The two loci of N × T represent the most complete QTL architecture for frost tolerance of group 5 segregating in a single population (Galiba et al. 2005), with respect both to wheat 5A (Fr-A1, Galiba et al. 1995; Fr-A m 2, Vagujfalvi et al. 2003) and to other barley mapping populations (e.g., Fr-H1 in the ‘Dicktoo’ × ‘Morex’—D × M population, Hayes et al. 1993; Skinner et al. 2006).

Vernalization is a period ranging from about 1 to 8 weeks of cold-temperature exposure required to induce reproductive development during a normal, annual growing season life cycle (Takahashi and Yasuda 1971). The underlying genetic effects have been reported as QTLs because they show complex, rather than Mendelian, inheritance. The cold tolerance Fr-H1 QTL is coincident with Vrn-H1 (Hayes et al. 1993; Laurie et al. 1995; Francia et al. 2004). Limin and Fowler (2006) hypothesized a direct role of Vrn-A1 locus in frost tolerance of winter type wheats, however results of Sutka et al. (1999) indicate that Vrn-A1 and Fr-A1 are physically separated. In barley, and in particular in the model population N × T, it remains to be determined whether linkage or pleiotropic effects of Vrn-H1 are the molecular basis behind Fr-H1.

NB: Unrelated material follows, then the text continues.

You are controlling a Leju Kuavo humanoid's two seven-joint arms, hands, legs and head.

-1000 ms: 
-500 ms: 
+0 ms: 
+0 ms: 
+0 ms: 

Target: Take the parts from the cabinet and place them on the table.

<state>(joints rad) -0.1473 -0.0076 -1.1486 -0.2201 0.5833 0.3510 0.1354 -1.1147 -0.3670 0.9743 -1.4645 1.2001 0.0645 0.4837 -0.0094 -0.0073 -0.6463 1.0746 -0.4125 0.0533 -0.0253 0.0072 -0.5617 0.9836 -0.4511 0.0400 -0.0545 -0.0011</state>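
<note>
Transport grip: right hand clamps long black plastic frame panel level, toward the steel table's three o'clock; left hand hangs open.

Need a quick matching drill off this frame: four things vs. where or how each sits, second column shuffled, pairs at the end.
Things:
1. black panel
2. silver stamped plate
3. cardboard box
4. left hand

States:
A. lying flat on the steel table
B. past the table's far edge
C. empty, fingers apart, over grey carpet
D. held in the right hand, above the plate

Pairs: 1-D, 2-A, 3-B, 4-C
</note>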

Arabidopsis thaliana L. is an excellent model plant for studying the low-temperature response (Thomashow 1999). However a question that arises is whether discoveries made in Arabidopsis will have related or biotechnology applications in Triticeae and other crops. Importantly, not only are structural proteins conserved between Arabidopsis and crop plants, but also regulatory proteins such as transcriptional regulators are conserved (Jaglo et al. 2001). This was especially true for the C-repeat Binding Factor (CBF) “regulon”, since in barley and diploid wheat several pieces of experimental evidence suggest that the cold responsive pathway triggered by these transcription factors is conserved between Arabidopsis and the Triticeae, and that a set of COR effector genes is trans-activated by barley HvCBFs (Xue 2002, 2003; Skinner et al. 2005).

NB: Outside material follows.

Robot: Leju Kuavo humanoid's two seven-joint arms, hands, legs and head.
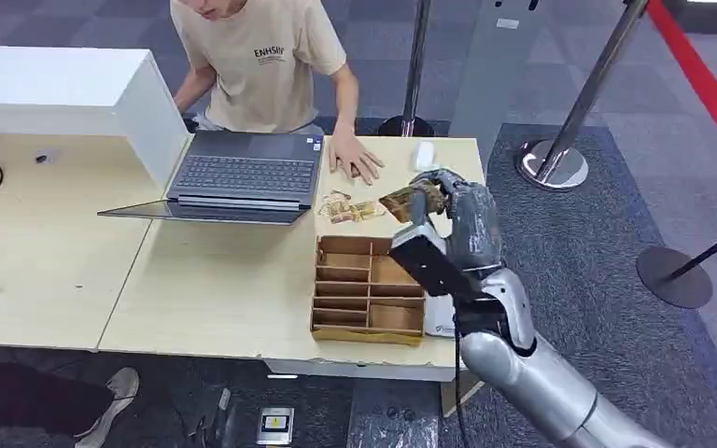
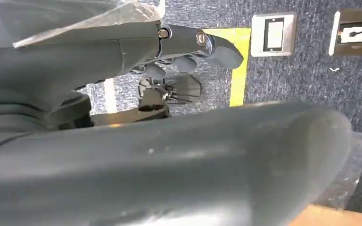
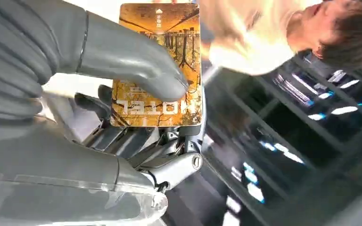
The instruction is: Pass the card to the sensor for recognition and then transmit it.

In a previous report we showed that HvCBF4 is the marker peak of Fr-H2 in the N × T population (Francia et al. 2004), and more recently, that five additional HvCBFs are tightly linked to HvCBF4 and Fr-H2 (Tondelli et al. 2006). At the same position in the D × M barley population, Skinner et al. (2006) mapped 11 HvCBF genes into two clusters (approximately 1 cM apart), while at the homoeologous Fr-A m 2 region in Triticum monococcum Miller and co-workers identified 11 TmCBF genes (Miller et al. 2006). The cluster of group 5 CBFs is currently the most likely set of candidate genes to explain cold tolerance at Fr-2 in Triticeae, rather than their regulator ICE1 (Tondelli et al. 2006). Whether the QTL effect of Fr-H2 in barley and Fr-A m 2 in diploid wheat is the result of a single CBF gene, the combined effect of a subset (or all) of the CBFs, or independent of the CBF genes remains to be determined.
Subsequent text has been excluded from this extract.